Storage design decisions
Storage capabilities are critical for supporting workloads and services that are hosted in the cloud. As part of your cloud adoption readiness preparations, review this article to help you plan for and address your storage needs.
Select storage tools and services to support your workloads
Azure Storage is the Azure platform's managed service for providing cloud storage. Azure Storage is composed of several core services and supporting features. Storage in Azure is highly available, secure, durable, scalable, and redundant. Review the scenarios and considerations described here to choose the relevant Azure services and the correct architectures to fit your organization's workload, governance, and data storage requirements.
For each application or service you'll deploy to your landing zone environment, use the following decision tree as a starting point to help you determine your storage resources requirements:
Answer the following questions about your workloads to help you make decisions based on the Azure storage decision tree:
- Do your workloads require disk storage to support the deployment of infrastructure as a service (IaaS) virtual machines? Azure Disk Storage provides virtual disk capabilities for IaaS virtual machines.
- Will you need to provide downloadable images, documents, or other media as part of your workloads? Azure Blob storage provides the ability to host static files, which are then accessible for download over the internet. You can make assets that are hosted in Blob storage public, or you can limit assets to authorized users via Azure Active Directory (Azure AD), shared keys, or shared access signatures.

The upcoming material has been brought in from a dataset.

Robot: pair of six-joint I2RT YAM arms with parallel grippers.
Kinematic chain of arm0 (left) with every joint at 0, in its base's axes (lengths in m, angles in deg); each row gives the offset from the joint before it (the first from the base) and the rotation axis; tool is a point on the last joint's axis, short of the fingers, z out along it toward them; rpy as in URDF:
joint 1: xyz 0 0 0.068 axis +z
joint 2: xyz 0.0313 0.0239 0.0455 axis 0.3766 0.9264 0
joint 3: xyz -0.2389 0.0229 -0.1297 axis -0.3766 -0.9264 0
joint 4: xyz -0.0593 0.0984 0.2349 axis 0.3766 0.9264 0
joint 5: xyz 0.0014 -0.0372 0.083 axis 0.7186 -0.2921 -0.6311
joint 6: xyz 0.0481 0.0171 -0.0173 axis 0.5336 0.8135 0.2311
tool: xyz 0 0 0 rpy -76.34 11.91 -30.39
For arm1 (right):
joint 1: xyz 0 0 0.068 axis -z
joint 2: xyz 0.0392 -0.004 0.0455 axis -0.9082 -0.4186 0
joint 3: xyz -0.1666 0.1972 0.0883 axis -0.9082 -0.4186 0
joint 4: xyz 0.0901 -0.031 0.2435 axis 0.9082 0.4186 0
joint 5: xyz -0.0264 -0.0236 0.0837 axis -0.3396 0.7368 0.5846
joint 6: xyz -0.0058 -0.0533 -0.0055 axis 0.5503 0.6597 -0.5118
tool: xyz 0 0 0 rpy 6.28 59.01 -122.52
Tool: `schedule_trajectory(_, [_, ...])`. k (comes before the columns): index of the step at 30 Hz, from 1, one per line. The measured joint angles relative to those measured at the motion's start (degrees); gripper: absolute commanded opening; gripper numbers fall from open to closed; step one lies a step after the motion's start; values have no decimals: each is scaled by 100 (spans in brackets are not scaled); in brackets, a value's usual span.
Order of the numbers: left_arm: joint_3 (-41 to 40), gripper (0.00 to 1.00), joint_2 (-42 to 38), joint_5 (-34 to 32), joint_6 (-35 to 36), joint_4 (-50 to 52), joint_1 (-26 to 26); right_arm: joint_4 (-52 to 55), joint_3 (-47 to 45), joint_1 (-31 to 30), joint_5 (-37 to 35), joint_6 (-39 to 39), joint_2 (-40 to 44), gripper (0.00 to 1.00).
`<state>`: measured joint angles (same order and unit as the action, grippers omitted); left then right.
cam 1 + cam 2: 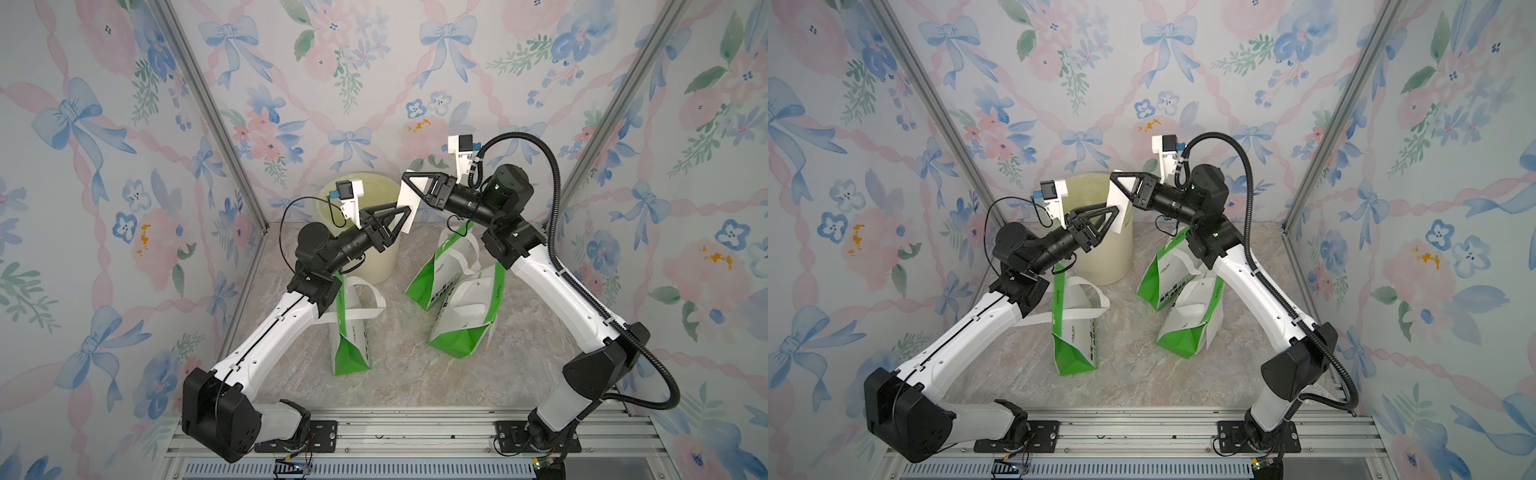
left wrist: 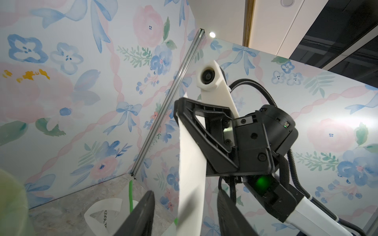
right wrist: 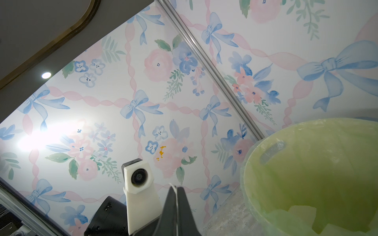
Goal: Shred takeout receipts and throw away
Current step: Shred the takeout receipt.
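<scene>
Left arm (image 1: 266,332) and right arm (image 1: 557,291) have white links and black joints; the right carries a ribbed black cable (image 1: 554,187).

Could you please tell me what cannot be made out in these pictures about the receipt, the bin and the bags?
- Receipt: lower end cut off by the left wrist view's edge; any print is too small everywhere.
- Bin contents: pale blurred shapes, cut off by the right wrist view's edge; the left gripper partly covers its mouth in both top views.
- Bags: insides hidden by their own walls in both top views.
</scene>
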<state>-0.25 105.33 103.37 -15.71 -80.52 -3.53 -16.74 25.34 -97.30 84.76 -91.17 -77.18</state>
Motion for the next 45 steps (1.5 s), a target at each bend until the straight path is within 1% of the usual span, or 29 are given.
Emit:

- Will you need a location to store virtual machine logs, application logs, and analytics data? You can use Azure Blob storage to store Azure Monitor log data.

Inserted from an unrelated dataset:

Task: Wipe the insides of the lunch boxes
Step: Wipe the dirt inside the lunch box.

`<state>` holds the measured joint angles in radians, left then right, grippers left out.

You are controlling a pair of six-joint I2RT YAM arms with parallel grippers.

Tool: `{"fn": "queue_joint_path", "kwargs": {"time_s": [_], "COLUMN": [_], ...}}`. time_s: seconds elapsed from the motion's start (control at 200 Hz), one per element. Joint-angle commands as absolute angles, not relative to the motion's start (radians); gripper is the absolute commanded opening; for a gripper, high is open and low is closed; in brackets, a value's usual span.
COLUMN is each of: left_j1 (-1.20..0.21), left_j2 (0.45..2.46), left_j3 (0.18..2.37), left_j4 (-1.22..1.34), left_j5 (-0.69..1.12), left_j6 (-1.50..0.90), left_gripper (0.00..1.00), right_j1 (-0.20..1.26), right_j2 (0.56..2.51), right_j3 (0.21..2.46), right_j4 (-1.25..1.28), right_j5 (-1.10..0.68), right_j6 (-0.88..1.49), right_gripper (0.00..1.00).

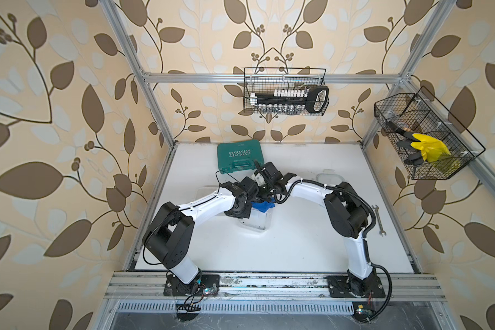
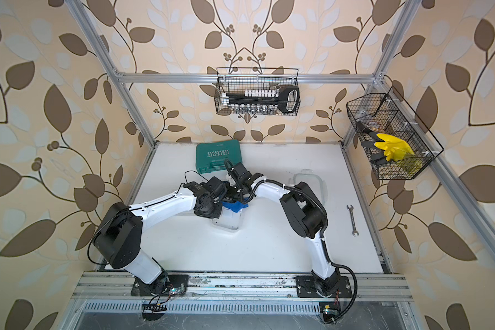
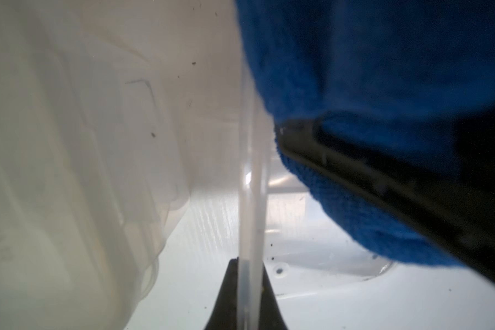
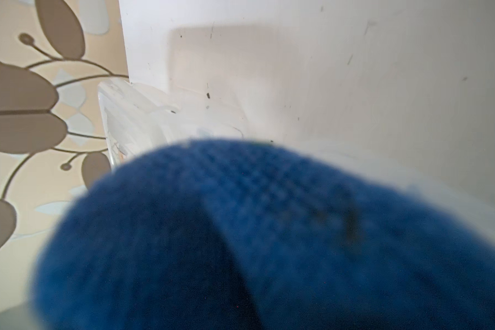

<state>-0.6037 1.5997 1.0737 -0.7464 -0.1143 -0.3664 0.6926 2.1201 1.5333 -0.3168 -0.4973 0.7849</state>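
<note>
Pose: left gripper (image 3: 249, 274) was clamped shut on one wall of the lunch box (image 1: 255, 224), with a finger on each side. In the left wrist view the clear wall ran straight out from between the tips. The right gripper (image 1: 267, 197) sat just beside it at the box's far end, closed on a blue cloth (image 1: 262, 206). The cloth was bunched around one black finger (image 3: 369, 177) and filled most of the right wrist view. Couldn't tell how deep the cloth reached.

Both arms were bent at the elbow, forearms angled inward to meet mid-table, wrists pitched down.

The lunch box sat directly under both grippers, upright and open-topped. It was clear and colourless with rounded corners, and dark specks showed through the plastic.

Further out:
- A green-rimmed lid (image 1: 329, 175) lay flat to the right of the right gripper, partly behind that arm's elbow.
- A teal case (image 1: 237, 155) sat closed just beyond the grippers, toward the back wall.
- A wrench (image 1: 379, 218) lay well off to the right, near the table edge.

The table (image 1: 283, 251) was white and scuffed. A wire basket (image 1: 286, 94) of sockets hung on the back rail. A second basket (image 1: 426, 137) on the right side held a yellow glove (image 1: 429, 147). Leaf wallpaper (image 1: 55, 143) covered every wall, behind an aluminium frame (image 1: 269, 77).
</note>
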Motion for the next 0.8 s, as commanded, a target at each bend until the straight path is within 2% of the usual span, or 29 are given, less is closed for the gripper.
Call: {"fn": "queue_joint_path", "kwargs": {"time_s": [0.0, 0.27, 0.645, 0.795], "left_j1": [-0.612, -0.598, -0.568, -0.553], "left_j2": [1.488, 1.539, 1.541, 1.54], "left_j3": [1.156, 1.224, 1.182, 1.175], "left_j4": [-0.431, -0.455, -0.42, -0.425], "left_j5": [-0.225, -0.287, -0.309, -0.307], "left_j6": [-0.359, -0.382, -0.373, -0.378], "left_gripper": [0.0, 0.0, 0.0, 0.0], "right_j1": [0.772, 0.814, 0.768, 0.761], "right_j2": [2.174, 2.163, 2.075, 2.066], "right_j3": [1.504, 1.52, 1.364, 1.38], "right_j4": [-0.577, -0.827, -0.841, -0.949], "right_j5": [-0.536, -0.424, -0.402, -0.34], "right_j6": [0.692, 0.508, 0.453, 0.371], "right_gripper": [0.0, 0.0, 0.0, 0.0]}}
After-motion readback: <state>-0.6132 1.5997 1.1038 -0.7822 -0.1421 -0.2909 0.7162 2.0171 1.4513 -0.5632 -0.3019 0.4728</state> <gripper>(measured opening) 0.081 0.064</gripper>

- Will you need to provide a location for backup, disaster recovery, or archiving workload-related data? Azure Disk Storage uses Azure Blob storage to provide backup and disaster recovery capabilities. You can also use Blob storage as a location to back up other resources, like on-premises or IaaS VM-hosted SQL Server data.

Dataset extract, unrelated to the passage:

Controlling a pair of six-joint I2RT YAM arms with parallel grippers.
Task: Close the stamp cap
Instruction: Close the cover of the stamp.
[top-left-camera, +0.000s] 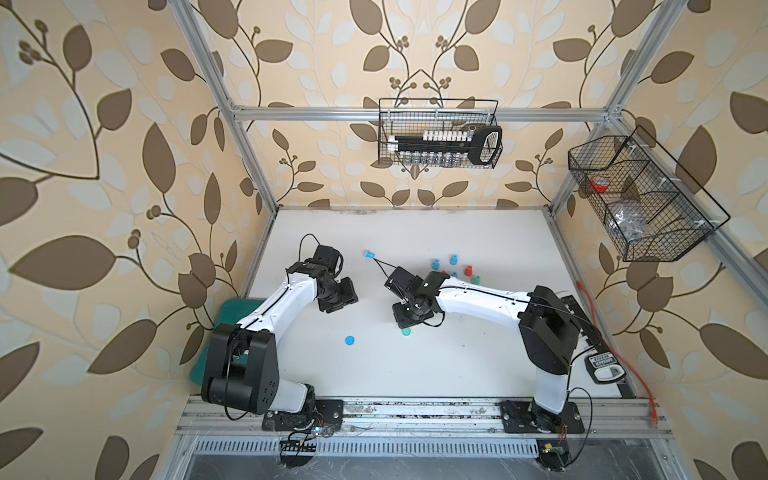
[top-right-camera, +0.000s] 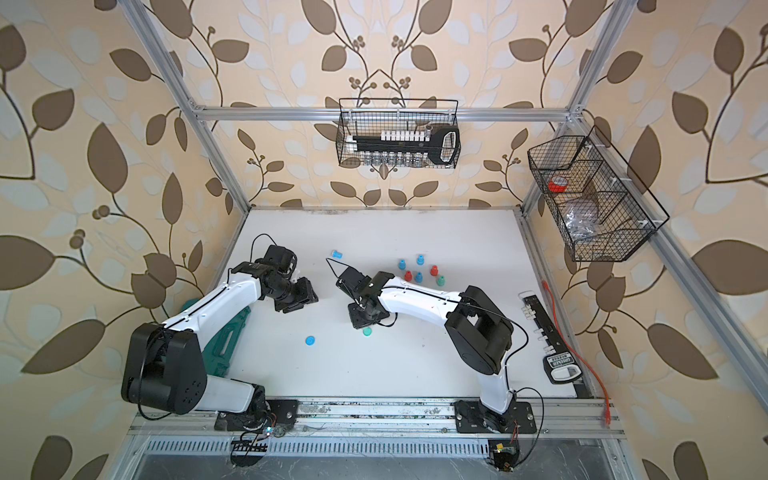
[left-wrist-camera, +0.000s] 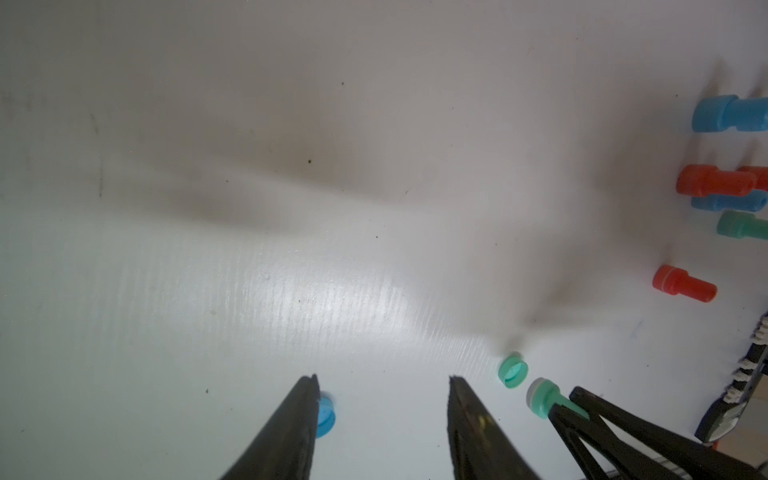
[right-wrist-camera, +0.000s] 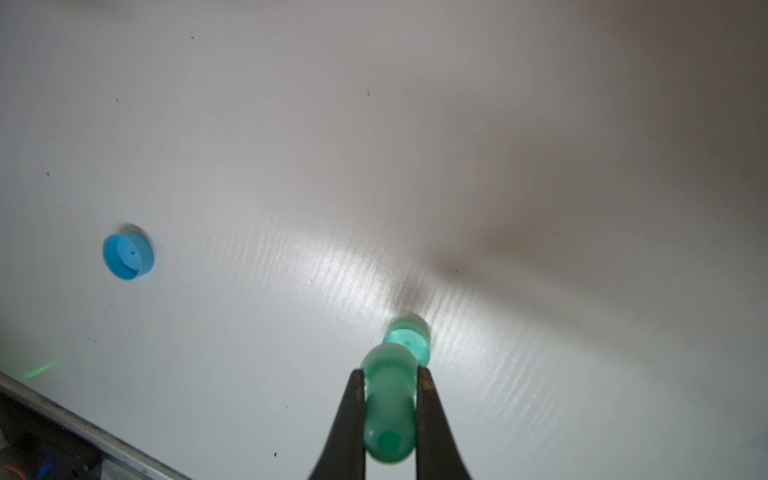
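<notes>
In both top views, the green cap (top-left-camera: 406, 331) (top-right-camera: 367, 331) lies on the table (top-left-camera: 457, 365) at six o'clock of the right gripper (top-left-camera: 404, 321); the label on a meter (top-left-camera: 602, 366) is unreadable. Left wrist: left gripper (left-wrist-camera: 382, 386) released, empty. Right wrist: right gripper grasps the green stamp (right-wrist-camera: 388, 399) just beside the green cap.

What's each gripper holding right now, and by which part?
The right gripper is shut on the green stamp, pinching its narrow handle. The left gripper is open, holding nothing.
</notes>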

- Will you need to support big data analytics workloads? Azure Data Lake Storage Gen 2 is built on top of Azure Blob storage. Data Lake Storage Gen 2 can support large-enterprise data lake functionality. It also can handle storing petabytes of information while sustaining hundreds of gigabits of throughput.
- Will you need to provide cloud-native file shares? Azure has two primary services that provide cloud-hosted file shares: Azure NetApp Files and Azure Files. Azure NetApp Files provides high-performance NFS shares that are well suited to common enterprise workloads like SAP. Azure Files provides file shares accessible over SMB 3.0 and HTTPS.
- Will you need to support hybrid cloud storage for on-premises high-performance computing (HPC) workloads? Avere vFXT for Azure is a hybrid caching solution that you can use to expand your on-premises storage capabilities by using cloud-based storage. Avere vFXT for Azure is optimized for read-heavy HPC workloads that involve compute farms of 1,000 to 40,000 CPU cores. Avere vFXT for Azure can integrate with on-premises hardware network attached storage (NAS), Azure Blob storage, or both.
- Will you need to perform large-scale archiving and syncing of your on-premises data to the cloud? Azure Data Box products are designed to help you move large amounts of data from your on-premises environment to the cloud. Azure Data Box Gateway is a virtual device that resides on-premises. Data Box Gateway helps you manage large-scale data migration to the cloud. If you need to analyze, transform, or filter data before you move it to the cloud, you can use Azure Data Box Edge, an AI-enabled physical edge computing device that's deployed to your on-premises environment. Data Box Edge accelerates processing and the secure transfer of data to Azure.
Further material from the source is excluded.